Data:

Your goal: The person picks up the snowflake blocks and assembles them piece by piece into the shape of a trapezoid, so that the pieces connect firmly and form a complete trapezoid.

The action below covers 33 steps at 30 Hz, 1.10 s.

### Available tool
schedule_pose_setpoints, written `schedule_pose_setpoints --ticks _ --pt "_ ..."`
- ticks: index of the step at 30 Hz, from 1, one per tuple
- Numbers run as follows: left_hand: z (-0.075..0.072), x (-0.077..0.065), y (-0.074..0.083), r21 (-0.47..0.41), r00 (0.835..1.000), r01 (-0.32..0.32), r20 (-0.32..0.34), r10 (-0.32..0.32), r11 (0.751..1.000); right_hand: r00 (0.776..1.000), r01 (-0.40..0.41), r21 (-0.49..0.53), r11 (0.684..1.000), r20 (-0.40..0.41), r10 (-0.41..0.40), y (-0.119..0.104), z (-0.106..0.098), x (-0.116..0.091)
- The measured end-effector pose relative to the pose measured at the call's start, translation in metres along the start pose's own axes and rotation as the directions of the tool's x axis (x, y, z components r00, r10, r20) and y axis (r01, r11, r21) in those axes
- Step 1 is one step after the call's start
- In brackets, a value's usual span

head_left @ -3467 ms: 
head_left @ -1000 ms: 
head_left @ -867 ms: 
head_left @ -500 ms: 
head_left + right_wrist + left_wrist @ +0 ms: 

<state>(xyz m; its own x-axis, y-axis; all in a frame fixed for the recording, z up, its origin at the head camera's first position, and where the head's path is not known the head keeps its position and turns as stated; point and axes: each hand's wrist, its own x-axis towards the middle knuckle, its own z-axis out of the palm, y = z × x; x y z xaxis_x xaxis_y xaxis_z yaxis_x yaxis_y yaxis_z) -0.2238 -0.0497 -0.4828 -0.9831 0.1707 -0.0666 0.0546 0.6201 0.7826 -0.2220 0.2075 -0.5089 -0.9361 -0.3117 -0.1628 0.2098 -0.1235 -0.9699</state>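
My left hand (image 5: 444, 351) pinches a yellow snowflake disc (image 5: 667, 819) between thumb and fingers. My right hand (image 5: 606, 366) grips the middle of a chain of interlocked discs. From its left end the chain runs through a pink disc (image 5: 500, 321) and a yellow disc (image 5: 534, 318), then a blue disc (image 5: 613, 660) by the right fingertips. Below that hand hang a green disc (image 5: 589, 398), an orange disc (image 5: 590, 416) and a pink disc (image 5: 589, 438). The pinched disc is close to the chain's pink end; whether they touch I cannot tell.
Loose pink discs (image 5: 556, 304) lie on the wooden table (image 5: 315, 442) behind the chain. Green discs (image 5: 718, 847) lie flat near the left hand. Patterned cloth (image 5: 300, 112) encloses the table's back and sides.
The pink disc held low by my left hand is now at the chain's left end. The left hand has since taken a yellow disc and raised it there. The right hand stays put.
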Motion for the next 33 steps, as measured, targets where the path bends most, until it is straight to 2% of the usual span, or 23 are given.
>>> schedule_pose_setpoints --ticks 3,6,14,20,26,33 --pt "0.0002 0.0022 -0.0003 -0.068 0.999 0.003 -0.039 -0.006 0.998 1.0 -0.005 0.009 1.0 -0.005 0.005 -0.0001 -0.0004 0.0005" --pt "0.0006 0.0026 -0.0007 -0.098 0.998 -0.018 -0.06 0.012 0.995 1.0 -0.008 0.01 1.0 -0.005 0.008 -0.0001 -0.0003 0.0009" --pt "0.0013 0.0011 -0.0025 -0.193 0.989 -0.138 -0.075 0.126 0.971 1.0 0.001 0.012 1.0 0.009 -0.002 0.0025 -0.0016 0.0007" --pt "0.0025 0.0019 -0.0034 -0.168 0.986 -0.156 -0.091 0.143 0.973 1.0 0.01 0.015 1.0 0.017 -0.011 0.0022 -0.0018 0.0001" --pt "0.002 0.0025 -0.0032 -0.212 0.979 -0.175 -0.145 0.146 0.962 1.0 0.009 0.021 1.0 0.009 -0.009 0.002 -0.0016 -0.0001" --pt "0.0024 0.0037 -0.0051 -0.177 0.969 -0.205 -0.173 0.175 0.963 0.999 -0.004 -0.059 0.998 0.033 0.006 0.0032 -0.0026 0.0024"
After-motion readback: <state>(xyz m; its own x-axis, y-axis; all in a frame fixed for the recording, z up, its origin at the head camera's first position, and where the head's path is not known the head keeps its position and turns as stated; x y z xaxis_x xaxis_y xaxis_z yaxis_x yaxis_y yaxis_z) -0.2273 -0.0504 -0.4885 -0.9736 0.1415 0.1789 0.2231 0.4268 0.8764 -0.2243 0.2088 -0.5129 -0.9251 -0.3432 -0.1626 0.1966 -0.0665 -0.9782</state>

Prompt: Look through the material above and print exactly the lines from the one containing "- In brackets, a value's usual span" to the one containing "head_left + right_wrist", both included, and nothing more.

Response to this exercise:
- In brackets, a value's usual span

head_left @ -3467 ms: 
head_left @ -1000 ms: 
head_left @ -867 ms: 
head_left @ -500 ms: 
head_left + right_wrist + left_wrist @ +0 ms: 

This response contains the complete answer.